Take, as an example, the nation's headline unemployment rate, down from 10 percent at the height of the Great Recession to below 4 percent today. If you add those who are earning a poverty wage or subsisting in a part-time gig (while preferring a full-time job) to the universe of the "unemployed," the actual figure is more than 22 percent—more than one of every five workers. That may be down dramatically from where it was—indeed, to the president's credit, it's the best it's been in nearly 30 years. But that may not be satisfying to someone struggling to maintain their childhood standard of living or worse.

Or consider what Americans are earning.

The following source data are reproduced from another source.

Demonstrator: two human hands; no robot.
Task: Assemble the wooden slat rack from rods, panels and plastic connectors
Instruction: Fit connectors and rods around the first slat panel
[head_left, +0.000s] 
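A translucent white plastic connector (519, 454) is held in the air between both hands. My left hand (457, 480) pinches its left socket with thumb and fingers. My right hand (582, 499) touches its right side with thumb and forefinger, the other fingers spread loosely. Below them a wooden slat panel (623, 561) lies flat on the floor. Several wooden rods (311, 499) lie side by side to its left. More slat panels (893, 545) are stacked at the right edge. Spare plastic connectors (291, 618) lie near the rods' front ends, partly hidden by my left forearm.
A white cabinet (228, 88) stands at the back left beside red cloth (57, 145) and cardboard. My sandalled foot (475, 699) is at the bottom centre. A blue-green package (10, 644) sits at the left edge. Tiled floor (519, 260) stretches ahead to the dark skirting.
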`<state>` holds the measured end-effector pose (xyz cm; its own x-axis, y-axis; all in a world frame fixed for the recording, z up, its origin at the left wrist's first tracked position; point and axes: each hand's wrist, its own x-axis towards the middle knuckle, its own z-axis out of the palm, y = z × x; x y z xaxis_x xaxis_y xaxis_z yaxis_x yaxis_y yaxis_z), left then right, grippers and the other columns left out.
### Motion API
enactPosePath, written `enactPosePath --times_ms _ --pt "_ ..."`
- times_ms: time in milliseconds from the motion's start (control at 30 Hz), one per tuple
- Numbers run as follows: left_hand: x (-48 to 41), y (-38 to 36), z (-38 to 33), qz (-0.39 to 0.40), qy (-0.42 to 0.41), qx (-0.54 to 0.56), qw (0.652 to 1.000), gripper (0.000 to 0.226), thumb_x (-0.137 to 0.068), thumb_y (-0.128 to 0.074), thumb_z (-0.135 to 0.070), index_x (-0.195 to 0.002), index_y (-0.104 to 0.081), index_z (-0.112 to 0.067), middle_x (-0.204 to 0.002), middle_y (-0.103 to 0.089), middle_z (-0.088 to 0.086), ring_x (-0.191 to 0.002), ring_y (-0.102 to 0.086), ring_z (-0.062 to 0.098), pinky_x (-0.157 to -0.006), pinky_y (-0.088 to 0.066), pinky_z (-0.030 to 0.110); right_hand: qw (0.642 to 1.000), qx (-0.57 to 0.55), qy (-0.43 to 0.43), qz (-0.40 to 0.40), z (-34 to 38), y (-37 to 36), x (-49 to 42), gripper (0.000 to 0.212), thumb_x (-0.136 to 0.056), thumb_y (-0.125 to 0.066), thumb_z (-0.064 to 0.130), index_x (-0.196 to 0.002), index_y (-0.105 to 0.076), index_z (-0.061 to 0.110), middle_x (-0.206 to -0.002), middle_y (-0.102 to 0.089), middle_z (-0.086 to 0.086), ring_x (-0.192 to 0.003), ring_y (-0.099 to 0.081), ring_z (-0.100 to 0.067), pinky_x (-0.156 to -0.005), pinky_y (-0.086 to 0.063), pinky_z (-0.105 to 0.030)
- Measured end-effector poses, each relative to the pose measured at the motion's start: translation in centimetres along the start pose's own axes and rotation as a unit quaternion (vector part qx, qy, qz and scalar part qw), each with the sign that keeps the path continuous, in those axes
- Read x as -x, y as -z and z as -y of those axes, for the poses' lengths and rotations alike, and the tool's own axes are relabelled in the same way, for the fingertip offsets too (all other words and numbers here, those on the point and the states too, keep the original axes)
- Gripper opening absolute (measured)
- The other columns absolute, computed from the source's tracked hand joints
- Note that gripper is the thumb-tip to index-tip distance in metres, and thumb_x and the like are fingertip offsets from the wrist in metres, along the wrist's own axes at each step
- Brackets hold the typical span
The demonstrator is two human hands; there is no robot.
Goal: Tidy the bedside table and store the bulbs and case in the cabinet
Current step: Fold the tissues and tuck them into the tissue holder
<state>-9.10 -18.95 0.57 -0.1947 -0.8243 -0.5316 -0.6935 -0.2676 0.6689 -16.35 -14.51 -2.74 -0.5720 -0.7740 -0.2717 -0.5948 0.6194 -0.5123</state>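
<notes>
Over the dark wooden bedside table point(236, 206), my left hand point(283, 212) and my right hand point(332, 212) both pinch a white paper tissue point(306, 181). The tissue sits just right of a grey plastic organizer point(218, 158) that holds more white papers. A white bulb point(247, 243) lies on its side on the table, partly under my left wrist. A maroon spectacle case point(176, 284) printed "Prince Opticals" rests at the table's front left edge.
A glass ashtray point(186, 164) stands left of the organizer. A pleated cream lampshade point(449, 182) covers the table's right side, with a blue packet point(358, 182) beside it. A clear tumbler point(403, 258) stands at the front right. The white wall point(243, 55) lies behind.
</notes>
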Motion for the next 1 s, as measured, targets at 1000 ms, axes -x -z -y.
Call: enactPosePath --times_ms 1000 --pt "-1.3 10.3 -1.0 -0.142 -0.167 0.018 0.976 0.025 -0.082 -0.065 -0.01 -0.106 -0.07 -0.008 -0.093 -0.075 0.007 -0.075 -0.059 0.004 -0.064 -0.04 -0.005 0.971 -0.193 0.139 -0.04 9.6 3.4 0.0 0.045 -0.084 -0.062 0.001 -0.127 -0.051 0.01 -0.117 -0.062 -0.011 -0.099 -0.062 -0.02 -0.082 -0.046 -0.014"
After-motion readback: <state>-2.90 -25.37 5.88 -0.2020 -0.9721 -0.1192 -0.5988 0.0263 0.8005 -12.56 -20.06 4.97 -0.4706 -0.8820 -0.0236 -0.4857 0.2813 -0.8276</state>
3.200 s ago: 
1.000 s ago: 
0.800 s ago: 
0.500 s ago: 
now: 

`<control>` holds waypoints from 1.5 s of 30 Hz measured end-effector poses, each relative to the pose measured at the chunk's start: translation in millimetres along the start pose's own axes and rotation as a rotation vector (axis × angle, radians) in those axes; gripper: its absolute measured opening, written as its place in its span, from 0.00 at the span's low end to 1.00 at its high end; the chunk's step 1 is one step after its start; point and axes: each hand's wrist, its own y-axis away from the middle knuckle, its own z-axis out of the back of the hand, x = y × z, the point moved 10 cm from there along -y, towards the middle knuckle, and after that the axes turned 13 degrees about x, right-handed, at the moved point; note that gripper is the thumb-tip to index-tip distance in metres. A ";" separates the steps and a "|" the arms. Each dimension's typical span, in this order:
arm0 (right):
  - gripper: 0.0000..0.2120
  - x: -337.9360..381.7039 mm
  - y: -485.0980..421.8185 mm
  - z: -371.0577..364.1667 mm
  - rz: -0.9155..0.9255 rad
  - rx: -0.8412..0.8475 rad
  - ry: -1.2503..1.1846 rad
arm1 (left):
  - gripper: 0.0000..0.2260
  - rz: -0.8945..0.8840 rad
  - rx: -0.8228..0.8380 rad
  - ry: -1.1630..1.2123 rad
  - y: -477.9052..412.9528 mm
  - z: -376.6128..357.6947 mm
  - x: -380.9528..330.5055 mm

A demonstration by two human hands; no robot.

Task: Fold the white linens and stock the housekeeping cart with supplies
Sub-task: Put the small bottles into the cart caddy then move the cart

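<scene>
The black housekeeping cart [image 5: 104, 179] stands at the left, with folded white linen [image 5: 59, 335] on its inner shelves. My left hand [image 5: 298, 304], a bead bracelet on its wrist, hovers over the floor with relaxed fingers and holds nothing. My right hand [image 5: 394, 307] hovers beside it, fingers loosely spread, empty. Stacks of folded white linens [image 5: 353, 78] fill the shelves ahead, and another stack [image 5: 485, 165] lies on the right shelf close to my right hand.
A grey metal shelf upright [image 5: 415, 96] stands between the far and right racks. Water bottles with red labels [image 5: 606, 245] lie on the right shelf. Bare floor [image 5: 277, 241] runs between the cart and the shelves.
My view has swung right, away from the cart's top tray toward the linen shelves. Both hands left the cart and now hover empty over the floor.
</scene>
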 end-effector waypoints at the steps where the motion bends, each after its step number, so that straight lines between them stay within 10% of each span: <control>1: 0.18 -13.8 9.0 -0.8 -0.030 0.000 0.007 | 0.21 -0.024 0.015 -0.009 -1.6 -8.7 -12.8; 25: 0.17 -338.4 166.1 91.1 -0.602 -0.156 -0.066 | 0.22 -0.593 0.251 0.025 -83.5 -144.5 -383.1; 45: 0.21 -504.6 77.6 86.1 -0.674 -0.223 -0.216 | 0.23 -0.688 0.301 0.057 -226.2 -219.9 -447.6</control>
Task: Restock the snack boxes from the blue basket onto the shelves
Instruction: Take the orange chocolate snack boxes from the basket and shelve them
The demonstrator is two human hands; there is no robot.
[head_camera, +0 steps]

To look at prevailing wage statistics, the median today sits at more than $58,000 a year. But if you include workers excluded from that measure—those working part-time and those who are unemployed—and the number comes down to $50,000, a meaningful difference for the median income worker. Even more painful, during the early 1980s the gap separating those in the top 10 percent and bottom 25 percent of earners was less than $70,000 (in 2023 dollars)—it's now nearly $100,000.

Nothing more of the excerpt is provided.